Print the line containing "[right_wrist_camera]", then every line after it through the end of the material, exactly as written and without pictures.

* **Given material**:
___
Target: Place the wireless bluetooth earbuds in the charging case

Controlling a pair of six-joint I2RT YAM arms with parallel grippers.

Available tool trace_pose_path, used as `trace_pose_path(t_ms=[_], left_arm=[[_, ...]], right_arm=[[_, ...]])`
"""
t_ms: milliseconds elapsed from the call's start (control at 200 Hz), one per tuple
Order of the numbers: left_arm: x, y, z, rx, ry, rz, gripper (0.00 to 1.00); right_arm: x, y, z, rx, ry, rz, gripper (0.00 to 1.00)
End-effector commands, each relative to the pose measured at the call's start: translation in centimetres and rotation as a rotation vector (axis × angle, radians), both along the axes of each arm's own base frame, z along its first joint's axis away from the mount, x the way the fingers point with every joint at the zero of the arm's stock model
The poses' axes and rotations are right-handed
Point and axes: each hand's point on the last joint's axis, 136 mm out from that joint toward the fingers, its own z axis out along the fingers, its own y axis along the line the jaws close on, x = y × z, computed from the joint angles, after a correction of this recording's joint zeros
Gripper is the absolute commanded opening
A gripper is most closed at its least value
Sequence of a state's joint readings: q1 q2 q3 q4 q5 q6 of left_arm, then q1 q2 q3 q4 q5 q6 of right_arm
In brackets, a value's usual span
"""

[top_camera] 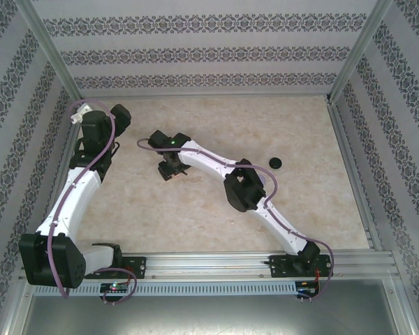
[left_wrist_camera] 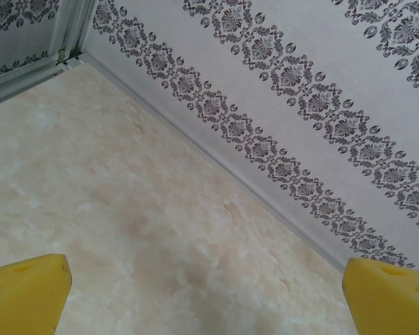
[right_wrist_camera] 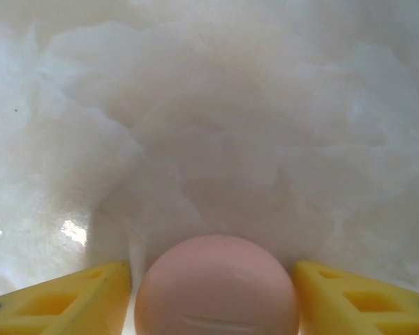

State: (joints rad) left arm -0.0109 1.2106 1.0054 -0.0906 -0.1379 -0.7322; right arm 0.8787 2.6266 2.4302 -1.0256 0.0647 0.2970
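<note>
A round pale pink charging case [right_wrist_camera: 216,289] lies shut on the table, its lid seam facing the camera. My right gripper [right_wrist_camera: 213,271] is low over it, with one yellow finger [right_wrist_camera: 91,293] on each side and a thin gap left at each. In the top view this gripper [top_camera: 171,169] is left of the table's middle, and a bit of pink [top_camera: 169,179] shows under it. My left gripper [left_wrist_camera: 206,273] is wide open over bare table near the back left corner, with nothing between its fingers. The earbuds are out of view.
A small black round case [top_camera: 274,163] lies on the table to the right of the right arm's elbow. The left arm [top_camera: 91,136] is folded along the left wall. Patterned walls [top_camera: 209,56] with metal posts close in the table.
</note>
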Motion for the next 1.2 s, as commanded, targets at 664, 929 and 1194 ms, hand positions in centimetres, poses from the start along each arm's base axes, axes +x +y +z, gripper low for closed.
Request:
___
* **Answer for the task**:
[right_wrist_camera] 

State: (joints rad) left arm -0.0109 1.2106 1.0054 -0.0906 -0.1379 -0.7322; right arm 0.8787 2.6266 2.4302 -1.0256 0.0647 0.2970
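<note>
A round pale pink charging case [right_wrist_camera: 216,289] lies shut on the table, its lid seam facing the camera. My right gripper [right_wrist_camera: 213,271] is low over it, with one yellow finger [right_wrist_camera: 91,293] on each side and a thin gap left at each. In the top view this gripper [top_camera: 171,169] is left of the table's middle, and a bit of pink [top_camera: 169,179] shows under it. My left gripper [left_wrist_camera: 206,273] is wide open over bare table near the back left corner, with nothing between its fingers. The earbuds are out of view.
A small black round case [top_camera: 274,163] lies on the table to the right of the right arm's elbow. The left arm [top_camera: 91,136] is folded along the left wall. Patterned walls [top_camera: 209,56] with metal posts close in the table.
</note>
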Motion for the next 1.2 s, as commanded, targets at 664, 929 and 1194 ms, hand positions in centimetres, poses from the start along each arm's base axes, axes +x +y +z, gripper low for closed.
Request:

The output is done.